Tonight was my very first Red Sox-Yankees game, and I was all excited to be witness to the most contentious rivalry in baseball. But you know what? I was underwhelmed. I think the rivalry has past its prime. I remember the days when chants of “Yankees suck!” would break out at Fenway even when the Twins were in town. By contrast, there were a number of Yankee fans in attendance tonight and when they pulled ahead in the 10th, chants of “Let’s go Yankees!” could be heard. In Fenway. And no one chanted anything in retaliation.
But I think the clincher of the death of a once blood thirsty rivalry was the following snippet of conversation the guys sitting behind me had:
Sox Fan 1: (pointing a few rows ahead of us one section over) Hey look, that guy’s wearing a Bucky Dent jersey.
Sox Fan 2: Dude, that’s ballsy. Wearin’ that in Fenway?
Sox Fan 3: Man, it’s hilarious.
Sox Fan 1: I know, I kind of want to go shake his hand.
Shake his hand?!?! Five years ago some one would have “accidentally” spilled beer on that guy and managed to get him ejected from Fenway for “causing trouble.” (I saw this happen to a guy in a Yankees jacket at Fenway once.) Now instead, Sox fans want to shake his hand. This rivalry is dead.
On the other hand, those clearly weren’t the smartest baseball fans as we had this conversation at one point:
Sox Fan 3: I’m feeling a double play ball from Jeter right now.
Me (turning around): Uh, there’s two outs. There can’t be a double play.
Sox Fan 2: Dude, she told you.
Sox Fan 3: Oh, well, I meant in the next inning, Jeter’s gonna lead off with a double play.
Me: Really, how is that going to work?
Sox Fan 3: (putting on sunglasses as the lightbulb goes on) I’m just gonna hide my face and pretend this conversation didn’t happen.
Sox Fan 2: Dude, you’re a dumbass. Don’t try to show up the chick with the scorebook.
I think that last line will be the new subtitle to this blog…
Meanwhile, the game itself was everything you could ask for in a ballgame — a ten inning pitchers’ duel broken by a Curtis Granderson, who is maybe the one Yankee I don’t hate given all the time I spent watching him in Detroit. As for the Sox, Lackey pitched well in his Boston debut with six shutout innings to start the game. Normally, you’d expect this to be enough for a win, but the Red Sox couldn’t generate any offense beyond Big Papi’s slump busting RBI single to drive in Pedroia in the third. The Sox have never been a good small ball team, relying instead on a few big bats to homer in a few runs. However, looking at the line-up, it’s not clear who that’s supposed to be these days now that Jason Bay is gone and Papi is a shadow of his former glory. Kevin Youkilis? If he’s the Red Sox great hope, Boston’s in for a long season.

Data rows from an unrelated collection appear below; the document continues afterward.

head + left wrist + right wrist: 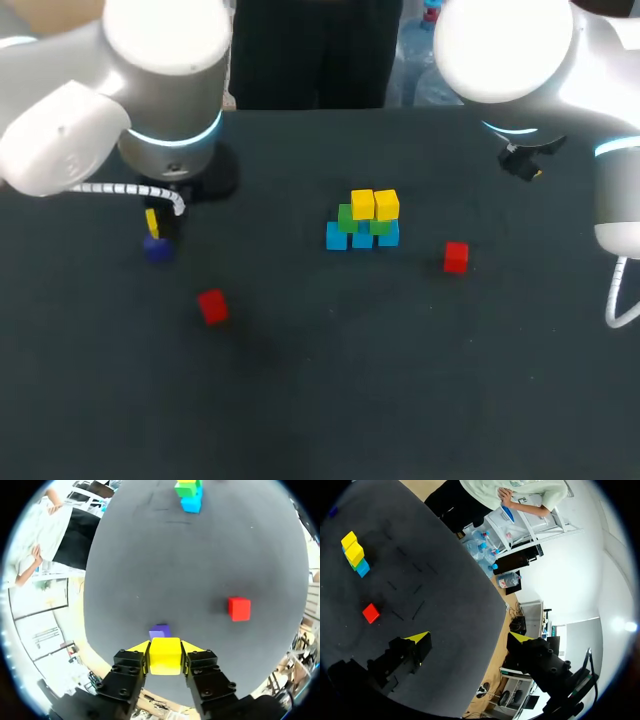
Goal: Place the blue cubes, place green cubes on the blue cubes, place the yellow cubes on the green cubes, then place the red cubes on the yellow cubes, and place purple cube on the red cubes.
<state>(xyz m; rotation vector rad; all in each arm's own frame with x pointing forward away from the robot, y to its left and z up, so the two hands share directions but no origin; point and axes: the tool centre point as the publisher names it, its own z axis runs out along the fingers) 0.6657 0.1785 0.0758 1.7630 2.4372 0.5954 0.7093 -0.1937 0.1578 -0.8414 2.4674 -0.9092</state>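
Note:
At the table's middle stands a stack (362,222): blue cubes (336,237) at the bottom, green cubes (348,216) on them, two yellow cubes (374,204) on top. My left gripper (152,222) hangs at the far left, shut on a third yellow cube (165,656). A purple cube (160,631) lies on the table just ahead of and below its fingers, apart from them. One red cube (212,306) lies left of centre, another (455,256) right of the stack. My right gripper (470,639) is open and empty at the far right (522,163), the red cube (370,613) well ahead of it.
The dark table (330,400) has free surface in front of the stack and between the two red cubes. My left arm's base (175,165) stands at the back left, close behind the purple cube (157,249).

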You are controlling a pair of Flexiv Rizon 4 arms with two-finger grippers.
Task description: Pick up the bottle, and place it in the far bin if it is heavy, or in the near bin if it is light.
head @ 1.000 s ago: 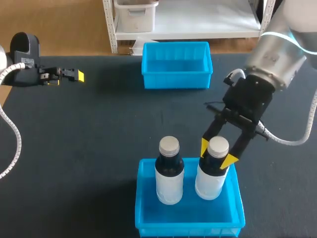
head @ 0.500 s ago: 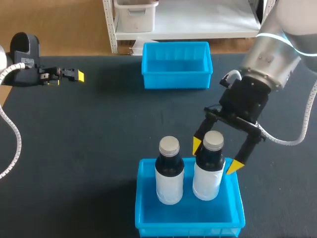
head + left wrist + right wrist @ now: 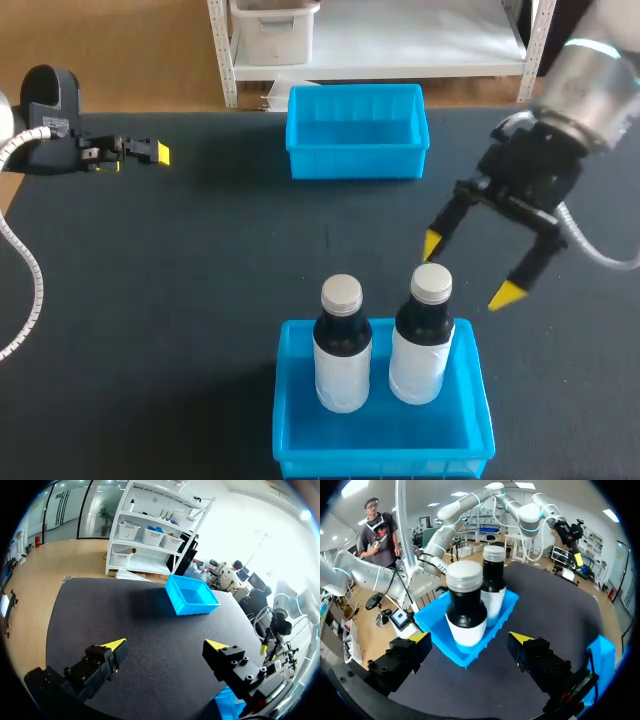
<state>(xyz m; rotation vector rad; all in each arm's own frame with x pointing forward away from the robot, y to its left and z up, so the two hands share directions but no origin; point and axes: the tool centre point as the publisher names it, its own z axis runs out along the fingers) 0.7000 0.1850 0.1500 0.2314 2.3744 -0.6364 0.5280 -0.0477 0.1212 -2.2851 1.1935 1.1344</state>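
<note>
The right pincer was spread wide and empty just behind the bottle, which stood upright in the near bin, perhaps touching a second bottle. Both could be toppled by a low-swung fingertip.

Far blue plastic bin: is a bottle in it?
No, the far bin is bare; both dark capped bottles stand in the near blue bin.

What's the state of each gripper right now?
Left gripper: open, empty.
Right gripper: open, empty, not touching the closer bottle in the near bin.
</note>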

PS — I just read that Justin Morneau homered again for the Twins tonight. Now there’s a ballplayer you can put your power hopes towards. The Twins just beat the Angels for the second game in a row, 4-2. Why could these games have been on national television? And personal to Justin Morneau: Why didn’t you marry me?
Apr8
it’s been called a homer, a tater, the long ball, a wayback, you can go deep, go yard, hit it a country mile, and the list goes on…
and now we have the “Curtis Granderson”, who after all that clause, apparently did a himself.
oh, Morneau was going to marry you, but when he asked for my permission, I had to mention that you had become either a Tiger’s fan or, even worse, a Red Sox fan. at the mention of the Red Sox, his face turned glum as he realized, perhaps erroneously, that you were no fan of baseball, just a cult member. that’s the last I heard from him.
The whole character of the rivalry changed after 2004.
Obnoxious fans, however, are still in abundance (on both sides).